From the first line to the last, please reproduce the material exactly, skipping the pictures.
——————
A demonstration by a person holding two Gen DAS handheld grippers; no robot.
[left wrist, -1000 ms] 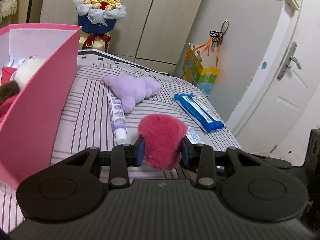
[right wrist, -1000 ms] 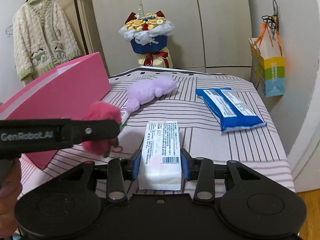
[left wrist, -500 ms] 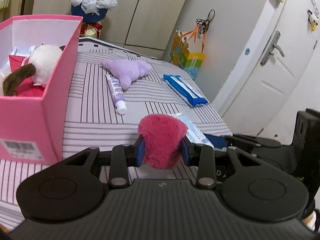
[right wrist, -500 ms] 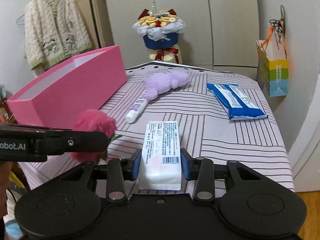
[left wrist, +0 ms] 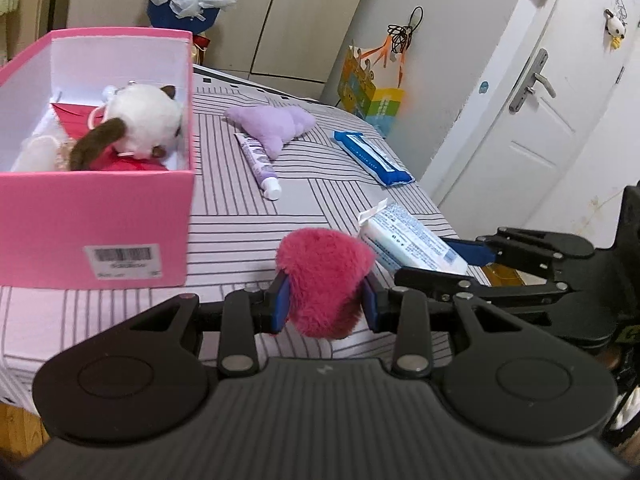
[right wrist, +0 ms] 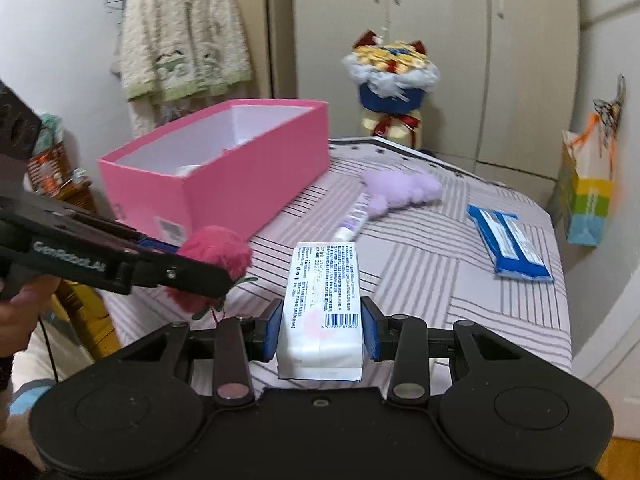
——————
**TASK OUTPUT**
A demonstration by a person holding two Gen DAS handheld grippers; no robot.
[left wrist, -1000 ms] 
[right wrist, -1000 ms] 
[left wrist, -500 ms] 
[right wrist, -500 ms] 
[left wrist, +0 ms] 
[right wrist, +0 ms] 

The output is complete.